— THE TASK —
Don't include pictures. Quote the lines below from the first through the line that contains "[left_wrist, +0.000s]".
-- -- --
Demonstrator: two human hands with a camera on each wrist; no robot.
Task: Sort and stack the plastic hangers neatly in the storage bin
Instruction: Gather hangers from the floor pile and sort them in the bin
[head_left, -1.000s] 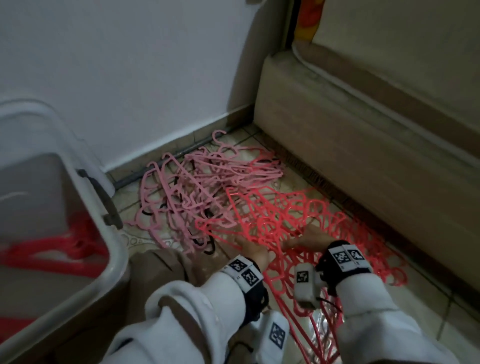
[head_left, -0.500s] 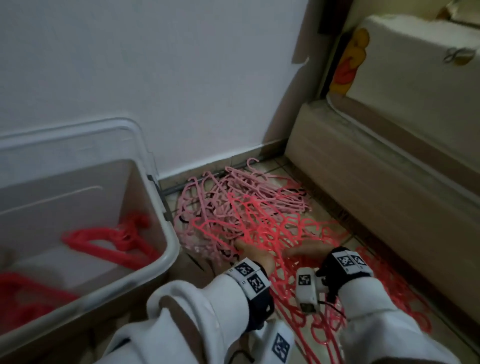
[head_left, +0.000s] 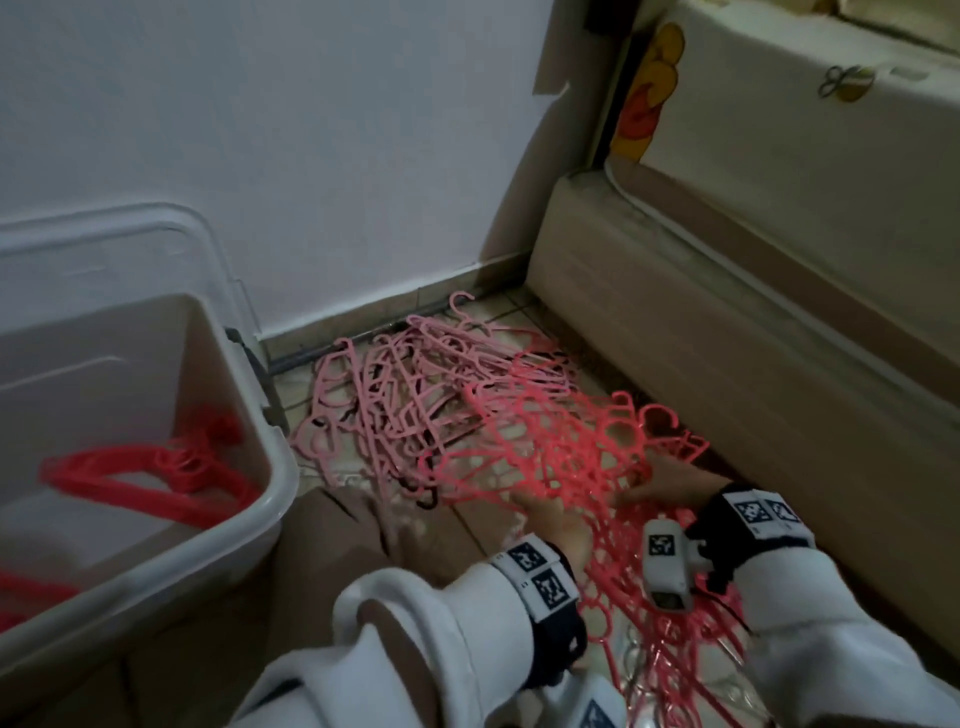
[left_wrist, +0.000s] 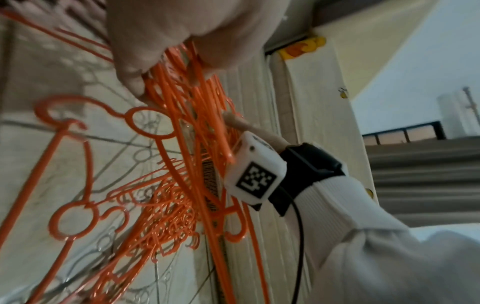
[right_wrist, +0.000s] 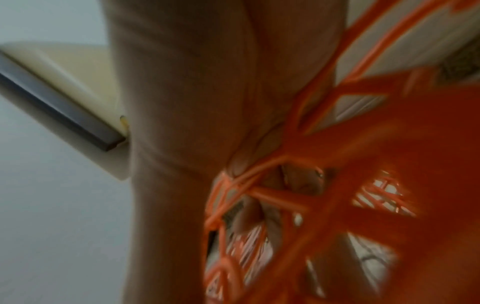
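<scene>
Far left: storage bin (head_left: 270, 499), translucent, open, on the floor. More of it shows than half a second ago, and far more than a second ago, when only its near corner was in frame; the view has swung up and left. Red hangers in the bin (head_left: 156, 473) lie against its bottom, the same few as before.

Centre, on the tiled floor (head_left: 483, 525): pale pink hangers (head_left: 395, 395), a loose heap against the skirting of the white wall (head_left: 311, 156). Heap unchanged across all three moments.

Right of that, overlapping the pink heap's edge: red hangers (head_left: 550, 447), a tangled pile running back toward the person between both wrists.

Left hand (head_left: 558, 525) sits at the near edge of the red pile, as earlier. Left wrist view shows its fingers (left_wrist: 132, 82) curled round a bunch of red hanger bars, clamped on them.

Right hand (head_left: 670, 480) lies on the red pile just beside the left, not touching it, placed much as half a second ago. Right wrist view is blurred; hanger bars cross the palm, but whether the fingers are closed I cannot tell.

Far right: bed base (head_left: 727, 364) along the floor, mattress (head_left: 779, 130) above.
</scene>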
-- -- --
— TASK OUTPUT —
Demonstrator: two human hands with a camera on each wrist; no robot.
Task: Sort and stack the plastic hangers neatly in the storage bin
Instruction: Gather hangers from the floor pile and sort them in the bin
[head_left, -1.000s] 
[head_left, -0.500s] 
[head_left, +0.000s] 
[left_wrist, +0.000s] 

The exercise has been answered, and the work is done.